> **PROBLEM STATEMENT**
Leaving out pictures, output exactly the lines below from the one that has "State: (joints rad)" through the one that has "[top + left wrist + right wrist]", and nothing else.

> **RECORD EXCERPTS**
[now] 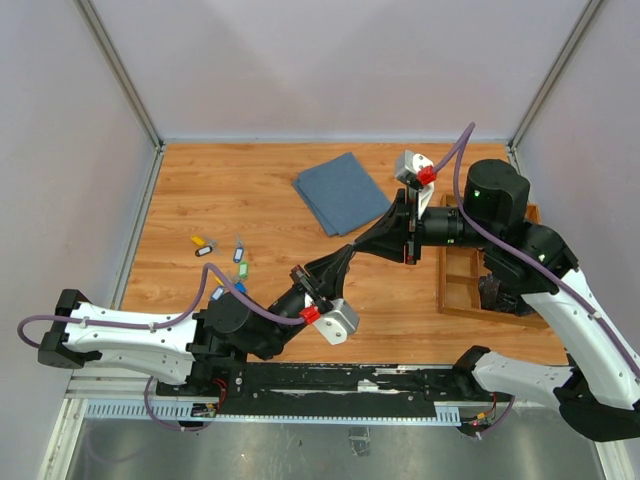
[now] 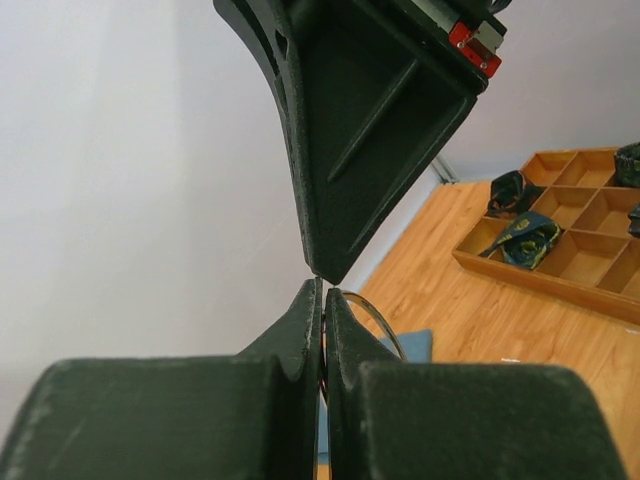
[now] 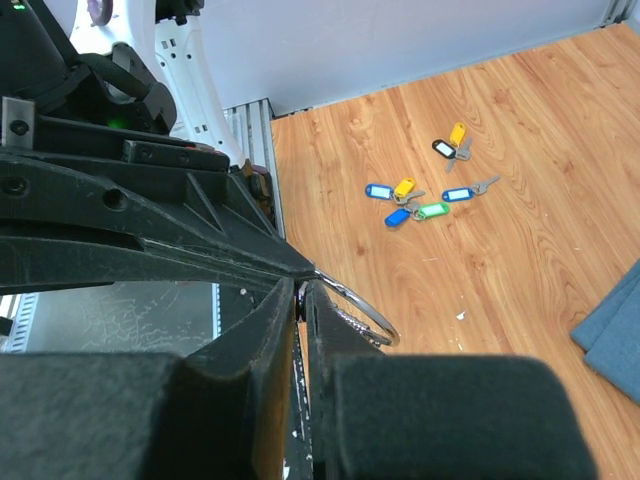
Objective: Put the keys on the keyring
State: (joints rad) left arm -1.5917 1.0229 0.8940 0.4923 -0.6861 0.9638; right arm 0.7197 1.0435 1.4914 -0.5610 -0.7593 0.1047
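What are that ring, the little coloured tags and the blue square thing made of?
The ring looks like thin bare metal wire: silvery, with bright glints. The tags seem to be glossy plastic: flat saturated colours, smooth faces. The blue square is probably woven cloth: matte, in soft folded layers.

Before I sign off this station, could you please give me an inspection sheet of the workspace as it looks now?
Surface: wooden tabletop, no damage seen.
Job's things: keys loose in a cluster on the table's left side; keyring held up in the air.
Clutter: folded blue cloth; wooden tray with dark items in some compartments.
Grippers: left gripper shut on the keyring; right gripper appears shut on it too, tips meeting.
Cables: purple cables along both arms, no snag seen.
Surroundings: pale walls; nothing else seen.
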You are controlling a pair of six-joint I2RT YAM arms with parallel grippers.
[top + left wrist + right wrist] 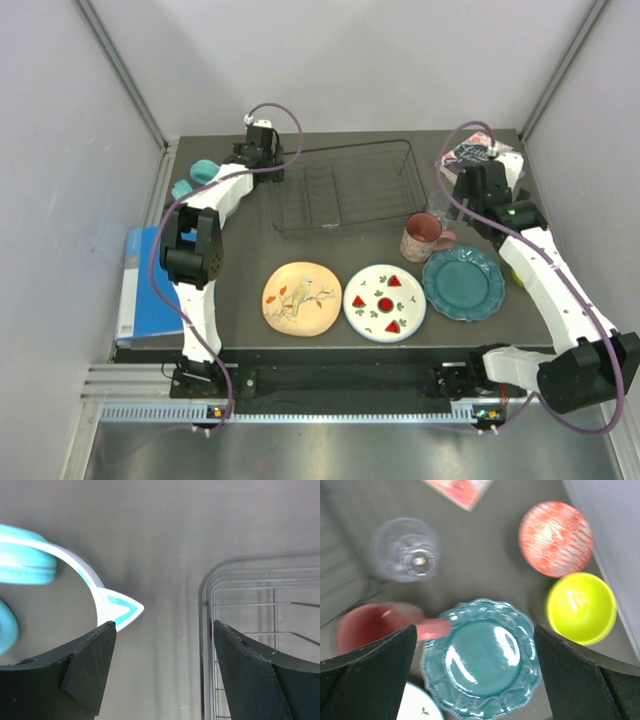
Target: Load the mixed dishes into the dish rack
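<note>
Black fingers of the right gripper [475,630] fill the bottom corners of its wrist view, spread wide and holding nothing, above the teal plate [482,657]. The left gripper [162,630] is likewise wide and empty, over bare desk [165,540] between the headphones [30,567] and the left end of the rack [202,645].

The rack stands empty at the back middle of the desk. In front of it three plates lie flat in a row: bird plate [302,298], watermelon plate [385,302], then the teal one. The mug [365,630] stands just behind the teal plate, its handle reaching toward that plate's rim. A yellow bowl [580,607] and a red bowl [555,537] sit to the plate's right, near the wall.

All look glazed, so probably stiff, slick and breakable. A flat plate offers only its rim: I would pinch the scalloped edge firmly and tip it up. The mug should take a grip over its wall, the bowls over their rims.
</note>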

> **OUTPUT OF THE EXERCISE**
State: (joints rad) left arm -1.5917 1.0229 0.8940 0.4923 -0.6861 0.9638; right arm 0.7197 1.0435 1.4914 -0.5610 -0.7593 0.1047
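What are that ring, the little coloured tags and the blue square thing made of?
The ring looks like thin bare metal wire: silvery, with bright glints. The tags seem to be glossy plastic: flat saturated colours, smooth faces. The blue square is probably woven cloth: matte, in soft folded layers.

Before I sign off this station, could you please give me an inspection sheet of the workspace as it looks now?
Surface: wooden tabletop, no damage seen.
Job's things: keys loose in a cluster on the table's left side; keyring held up in the air.
Clutter: folded blue cloth; wooden tray with dark items in some compartments.
Grippers: left gripper shut on the keyring; right gripper appears shut on it too, tips meeting.
Cables: purple cables along both arms, no snag seen.
Surroundings: pale walls; nothing else seen.
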You are controlling a pair of six-joint I2RT YAM arms with parallel grippers.
[top + left wrist + right wrist] 

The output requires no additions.